### Task details
Print exactly the lines below between the line holding "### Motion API" and the line holding "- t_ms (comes", inclusive, and nothing more.

### Recorded data

__________________________________________________

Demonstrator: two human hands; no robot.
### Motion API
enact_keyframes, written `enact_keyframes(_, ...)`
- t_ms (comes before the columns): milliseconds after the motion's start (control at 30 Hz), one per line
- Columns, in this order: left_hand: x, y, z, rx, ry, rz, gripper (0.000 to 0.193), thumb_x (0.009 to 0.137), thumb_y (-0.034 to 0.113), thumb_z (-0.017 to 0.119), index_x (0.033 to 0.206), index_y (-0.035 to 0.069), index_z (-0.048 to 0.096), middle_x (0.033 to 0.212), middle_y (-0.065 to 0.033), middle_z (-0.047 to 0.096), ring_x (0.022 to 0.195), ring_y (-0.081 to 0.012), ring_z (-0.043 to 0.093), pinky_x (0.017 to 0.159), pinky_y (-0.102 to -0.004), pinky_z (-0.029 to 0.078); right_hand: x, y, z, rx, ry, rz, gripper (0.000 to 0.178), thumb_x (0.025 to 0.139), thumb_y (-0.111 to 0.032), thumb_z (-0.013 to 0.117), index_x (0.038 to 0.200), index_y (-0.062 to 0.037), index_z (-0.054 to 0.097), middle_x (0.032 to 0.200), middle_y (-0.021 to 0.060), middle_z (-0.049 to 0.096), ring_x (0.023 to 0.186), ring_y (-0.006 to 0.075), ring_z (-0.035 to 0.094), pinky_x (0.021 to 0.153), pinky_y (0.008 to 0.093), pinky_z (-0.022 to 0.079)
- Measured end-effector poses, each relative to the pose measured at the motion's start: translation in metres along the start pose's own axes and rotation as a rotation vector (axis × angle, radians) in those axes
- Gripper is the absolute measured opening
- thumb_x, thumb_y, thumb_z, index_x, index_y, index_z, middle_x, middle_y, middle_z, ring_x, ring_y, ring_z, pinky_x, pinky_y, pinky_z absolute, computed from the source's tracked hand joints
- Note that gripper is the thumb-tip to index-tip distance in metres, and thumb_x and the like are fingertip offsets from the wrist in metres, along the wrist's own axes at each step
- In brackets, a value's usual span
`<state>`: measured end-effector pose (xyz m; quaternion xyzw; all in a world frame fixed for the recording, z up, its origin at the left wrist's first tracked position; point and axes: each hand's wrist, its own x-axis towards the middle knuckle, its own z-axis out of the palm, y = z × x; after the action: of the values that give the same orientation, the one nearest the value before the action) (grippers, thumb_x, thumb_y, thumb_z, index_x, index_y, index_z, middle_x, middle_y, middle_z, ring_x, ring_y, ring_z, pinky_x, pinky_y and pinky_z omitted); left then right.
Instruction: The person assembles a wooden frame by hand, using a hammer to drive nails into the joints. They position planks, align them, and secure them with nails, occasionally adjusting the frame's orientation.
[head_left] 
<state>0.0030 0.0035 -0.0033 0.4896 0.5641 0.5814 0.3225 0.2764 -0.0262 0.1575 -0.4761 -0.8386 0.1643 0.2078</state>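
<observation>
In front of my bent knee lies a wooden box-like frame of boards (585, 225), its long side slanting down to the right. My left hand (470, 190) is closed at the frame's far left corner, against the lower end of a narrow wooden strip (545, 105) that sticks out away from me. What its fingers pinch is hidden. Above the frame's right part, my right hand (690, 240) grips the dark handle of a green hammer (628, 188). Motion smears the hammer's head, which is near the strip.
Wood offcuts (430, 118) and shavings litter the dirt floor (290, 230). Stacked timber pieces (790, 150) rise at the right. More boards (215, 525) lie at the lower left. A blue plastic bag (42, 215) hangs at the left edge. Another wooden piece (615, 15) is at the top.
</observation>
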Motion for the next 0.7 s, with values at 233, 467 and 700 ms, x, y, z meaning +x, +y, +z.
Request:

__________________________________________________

### Output for this exercise
### Motion API
enact_keyframes, written `enact_keyframes(_, ...)`
- t_ms (comes before the columns): milliseconds after the motion's start (control at 30 Hz), one per line

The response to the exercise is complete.